→ **WHAT IS BEING ASKED**
Leave the pictures aside and give back every entry below word for word.
*-*-*
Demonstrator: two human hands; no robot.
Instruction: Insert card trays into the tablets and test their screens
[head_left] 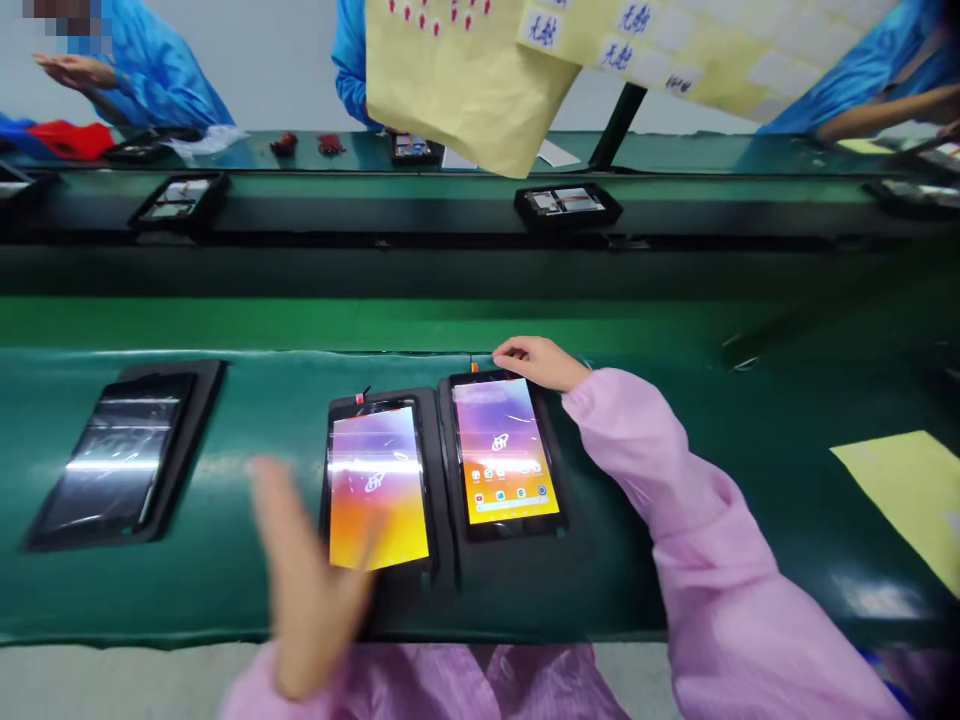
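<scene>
Two lit tablets lie side by side on black pads in front of me. The right tablet shows a home screen with icons; the left tablet shows the same purple-to-yellow wallpaper. My right hand is at the top edge of the right tablet, its fingers bent and drawn together beside a small orange tab. Whatever they pinch, if anything, is hidden. My left hand, blurred by motion, hovers at the lower left of the left tablet with thumb and finger spread and nothing held. A red tab sticks up from that tablet's top.
A dark-screened tablet rests on a black pad at left. Yellow paper lies at right. Beyond the green bench, opened devices sit in black trays along a dark strip. Yellow sheets hang above; people in blue sleeves are opposite.
</scene>
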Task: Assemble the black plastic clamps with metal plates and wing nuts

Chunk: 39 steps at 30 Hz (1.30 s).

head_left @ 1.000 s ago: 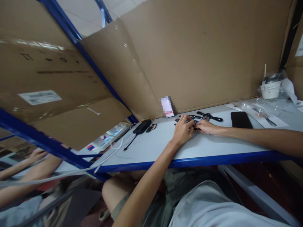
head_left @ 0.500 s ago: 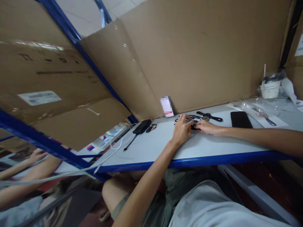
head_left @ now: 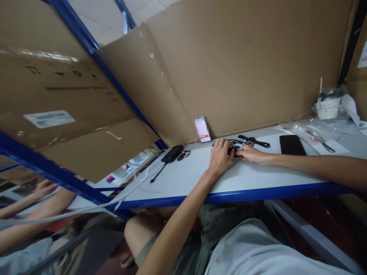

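Observation:
My left hand [head_left: 220, 154] is bent over a small black metal piece [head_left: 233, 149], its fingers curled at the far side and its thumb at the near side. From the right, my right hand [head_left: 250, 154] grips the same piece with thumb and finger pressed together. It looks like part of a spokeshave, though my fingers hide most of it. Just beyond my right hand lies a black two-handled spokeshave [head_left: 259, 143] with a greyish middle. A curved black handle shows behind my fingertips; I cannot tell which tool it belongs to.
A black phone [head_left: 292, 145] lies right of my hands, near clear plastic packaging [head_left: 314, 131] and a bagged white cup [head_left: 328, 108]. A black adapter [head_left: 172, 153] and a power strip [head_left: 134, 166] lie left. Cardboard [head_left: 243, 68] walls the back. Another person's arms [head_left: 43, 206] show at far left.
My left thumb has moved down and away from my right fingers, so more of the black piece shows between the hands. My right hand has hardly moved.

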Tool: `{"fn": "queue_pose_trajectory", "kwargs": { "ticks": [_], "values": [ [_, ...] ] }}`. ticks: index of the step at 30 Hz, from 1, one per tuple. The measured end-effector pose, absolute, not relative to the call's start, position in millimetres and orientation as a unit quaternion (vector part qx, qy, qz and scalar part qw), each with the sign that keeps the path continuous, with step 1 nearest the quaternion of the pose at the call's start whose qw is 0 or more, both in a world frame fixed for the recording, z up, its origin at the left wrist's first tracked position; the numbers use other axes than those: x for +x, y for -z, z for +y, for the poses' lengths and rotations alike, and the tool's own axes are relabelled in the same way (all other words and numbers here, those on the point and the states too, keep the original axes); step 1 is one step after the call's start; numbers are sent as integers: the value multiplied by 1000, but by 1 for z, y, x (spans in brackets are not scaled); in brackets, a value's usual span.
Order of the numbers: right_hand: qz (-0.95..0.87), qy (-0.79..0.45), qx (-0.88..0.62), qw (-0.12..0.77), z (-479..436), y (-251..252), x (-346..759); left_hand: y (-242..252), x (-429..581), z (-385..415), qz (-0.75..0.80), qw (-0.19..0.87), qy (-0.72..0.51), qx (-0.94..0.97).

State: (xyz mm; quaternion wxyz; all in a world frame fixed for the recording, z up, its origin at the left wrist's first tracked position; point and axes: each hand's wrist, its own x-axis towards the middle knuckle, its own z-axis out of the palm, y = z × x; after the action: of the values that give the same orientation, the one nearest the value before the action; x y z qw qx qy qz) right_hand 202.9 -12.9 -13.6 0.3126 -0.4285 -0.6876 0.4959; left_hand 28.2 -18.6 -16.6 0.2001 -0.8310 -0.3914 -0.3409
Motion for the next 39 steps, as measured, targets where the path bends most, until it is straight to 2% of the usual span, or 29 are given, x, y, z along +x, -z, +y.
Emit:
{"fn": "queue_pose_trajectory", "kwargs": {
  "ticks": [7, 13, 20, 26, 34, 39],
  "values": [
    [-685, -499, -431, 311, -13, 15, 203, 14, 27, -20, -360, 198, 299, -861],
    [-691, -492, -428, 312, -12, 15, 204, 15, 28, -21, -410, 193, 353, -819],
    [-691, -493, -425, 315, -9, 18, 204, 12, 27, -22, -372, 219, 279, -858],
    [-687, -501, -415, 322, -7, 21, 204, 16, 28, -21, -412, 215, 342, -817],
    [-687, -499, -423, 317, -11, 16, 203, 14, 26, -20, -370, 207, 289, -858],
    [-692, -498, -418, 315, -10, 18, 203, 12, 27, -23, -381, 203, 315, -845]
  ]
}}
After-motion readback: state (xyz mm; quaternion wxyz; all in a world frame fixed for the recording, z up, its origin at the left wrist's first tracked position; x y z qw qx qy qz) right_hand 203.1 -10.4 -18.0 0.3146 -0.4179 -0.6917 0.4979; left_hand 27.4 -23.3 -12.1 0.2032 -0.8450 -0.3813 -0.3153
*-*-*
→ **SOLUTION TO THIS TASK**
Demonstrator: two human hands; no robot.
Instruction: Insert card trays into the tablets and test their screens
[head_left] 
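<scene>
Two lit tablets lie side by side on black pads in front of me. The right tablet shows a home screen with icons; the left tablet shows the same purple-to-yellow wallpaper. My right hand is at the top edge of the right tablet, its fingers bent and drawn together beside a small orange tab. Whatever they pinch, if anything, is hidden. My left hand, blurred by motion, hovers at the lower left of the left tablet with thumb and finger spread and nothing held. A red tab sticks up from that tablet's top.
A dark-screened tablet rests on a black pad at left. Yellow paper lies at right. Beyond the green bench, opened devices sit in black trays along a dark strip. Yellow sheets hang above; people in blue sleeves are opposite.
</scene>
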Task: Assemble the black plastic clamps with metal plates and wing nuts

Chunk: 39 steps at 30 Hz (1.30 s).

head_left @ 1.000 s ago: 
head_left @ 0.500 s ago: 
head_left @ now: 

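Observation:
My left hand [head_left: 220, 154] is bent over a small black metal piece [head_left: 233, 149], its fingers curled at the far side and its thumb at the near side. From the right, my right hand [head_left: 250, 154] grips the same piece with thumb and finger pressed together. It looks like part of a spokeshave, though my fingers hide most of it. Just beyond my right hand lies a black two-handled spokeshave [head_left: 259, 143] with a greyish middle. A curved black handle shows behind my fingertips; I cannot tell which tool it belongs to.
A black phone [head_left: 292, 145] lies right of my hands, near clear plastic packaging [head_left: 314, 131] and a bagged white cup [head_left: 328, 108]. A black adapter [head_left: 172, 153] and a power strip [head_left: 134, 166] lie left. Cardboard [head_left: 243, 68] walls the back. Another person's arms [head_left: 43, 206] show at far left.
My left thumb has moved down and away from my right fingers, so more of the black piece shows between the hands. My right hand has hardly moved.
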
Tool: `{"fn": "queue_pose_trajectory", "kwargs": { "ticks": [_], "values": [ [_, ...] ] }}`. ticks: index of the step at 30 Hz, from 1, one per tuple. The measured end-effector pose, absolute, not relative to the call's start, position in millimetres and orientation as a unit quaternion (vector part qx, qy, qz and scalar part qw), each with the sign that keeps the path continuous, with step 1 nearest the quaternion of the pose at the call's start whose qw is 0 or more, both in a world frame fixed for the recording, z up, its origin at the left wrist's first tracked position; the numbers use other axes than those: x for +x, y for -z, z for +y, for the poses' lengths and rotations alike, and the tool's own axes are relabelled in the same way (all other words and numbers here, those on the point and the states too, keep the original axes); step 1 is one step after the call's start; numbers are sent as integers: the value multiplied by 1000, but by 1 for z, y, x (spans in brackets are not scaled); in brackets, a value's usual span.
Order of the numbers: right_hand: qz (-0.95..0.87), qy (-0.79..0.45), qx (-0.88..0.62), qw (-0.12..0.77), z (-479..436), y (-251..252), x (-346..759); left_hand: y (-242..252), x (-429..581), z (-385..415), qz (-0.75..0.80), qw (-0.19..0.87), qy (-0.72..0.51), qx (-0.94..0.97).

State: (xyz mm; quaternion wxyz; all in a world frame fixed for the recording, z up, its origin at the left wrist's first tracked position; point and axes: each hand's wrist, its own x-axis towards the middle knuckle, its own z-axis out of the palm, y = z × x; after the action: of the values that give the same orientation, the one nearest the value before the action; x y z qw qx qy qz) right_hand 202.9 -12.9 -13.6 0.3126 -0.4285 -0.6876 0.4959; left_hand 28.2 -18.6 -16.6 0.2001 -0.8310 -0.3914 -0.3409
Motion for the next 39 steps, as measured, targets where the path bends most, until it is straight to 2% of the usual span, or 29 are given, x, y, z along +x, -z, +y.
Emit:
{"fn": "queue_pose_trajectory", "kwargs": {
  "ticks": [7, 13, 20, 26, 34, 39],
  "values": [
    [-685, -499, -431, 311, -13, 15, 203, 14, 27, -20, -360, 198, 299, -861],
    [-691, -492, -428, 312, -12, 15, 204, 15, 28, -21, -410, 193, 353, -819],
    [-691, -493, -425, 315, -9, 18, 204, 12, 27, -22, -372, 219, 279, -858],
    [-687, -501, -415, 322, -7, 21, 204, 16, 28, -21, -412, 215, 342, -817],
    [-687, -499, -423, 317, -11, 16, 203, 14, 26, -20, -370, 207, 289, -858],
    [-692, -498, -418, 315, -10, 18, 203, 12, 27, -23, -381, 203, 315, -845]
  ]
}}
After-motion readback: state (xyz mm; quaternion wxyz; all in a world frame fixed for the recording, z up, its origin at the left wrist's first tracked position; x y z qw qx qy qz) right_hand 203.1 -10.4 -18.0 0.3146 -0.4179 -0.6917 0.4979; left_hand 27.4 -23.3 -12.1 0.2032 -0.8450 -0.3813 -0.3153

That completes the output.